In der zweiten Strophe geht das lyrische Ich dann auf sich selbst ein. Es beschreibt, wie es durch diese Beobachtungen zu einem tieferen Verständnis des Lebens gelangt ist. Gefühle von Krankheit, Elend oder Tod bedrohen es zwar noch, aber eine Lüge kann es kaum noch erschüttern. Es hat seinen „wahren Sinn des Lebens“ gefunden.

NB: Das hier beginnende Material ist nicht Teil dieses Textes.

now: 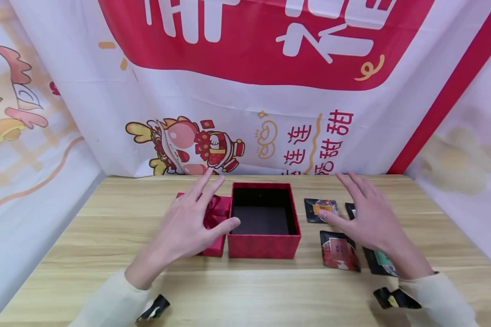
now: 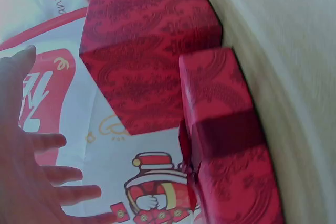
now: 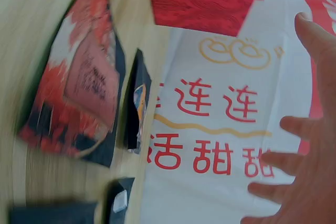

Das Gedicht ist reich an literarischen Elementen. Es besteht aus zwei Strophen mit insgesamt 52 Versen. Die Sprache ist poetisch und metaphorisch reich, wie zum Beispiel „Zaubermantel“, „wüste Insel oder „Schiffbrüchig ausgeworfen auf der Insel“. Das lyrische Ich spricht direkt zu der anderen Person, es herrscht eine unmittelbare, private Atmosphäre. Die Sprache illustriert das Innenleben der Charaktere, ermöglicht einen tieferen Einblick in ihre Gefühle und Gedanken und kann als Symbol für den Zugang zu tiefer innerer Wahrheit gesehen werden.

Weitere Informationen

Das Gedicht „Gespräch“ stammt aus der Feder des Autors bzw. Lyrikers Hugo von Hofmannsthal. Hofmannsthal wurde im Jahr 1874 in Wien geboren. Die Entstehungszeit des Gedichtes geht auf das Jahr 1897 zurück. Erschienen ist der Text in Leipzig. Anhand der Entstehungszeit des Gedichtes bzw. von den Lebensdaten des Autors her kann der Text der Epoche Moderne zugeordnet werden. Hofmannsthal ist ein typischer Vertreter der genannten Epoche. Das vorliegende Gedicht umfasst 353 Wörter. Es baut sich aus 2 Strophen auf und besteht aus 52 Versen. Die Gedichte „Der Kaiser von China spricht“, „Der Schiffskoch, ein Gefangener, singt“ und „Des alten Mannes Sehnsucht nach dem Sommer“ sind weitere Werke des Autors Hugo von Hofmannsthal. Auf abi-pur.de liegen zum Autor des Gedichtes „Gespräch“ weitere 40 Gedichte vor.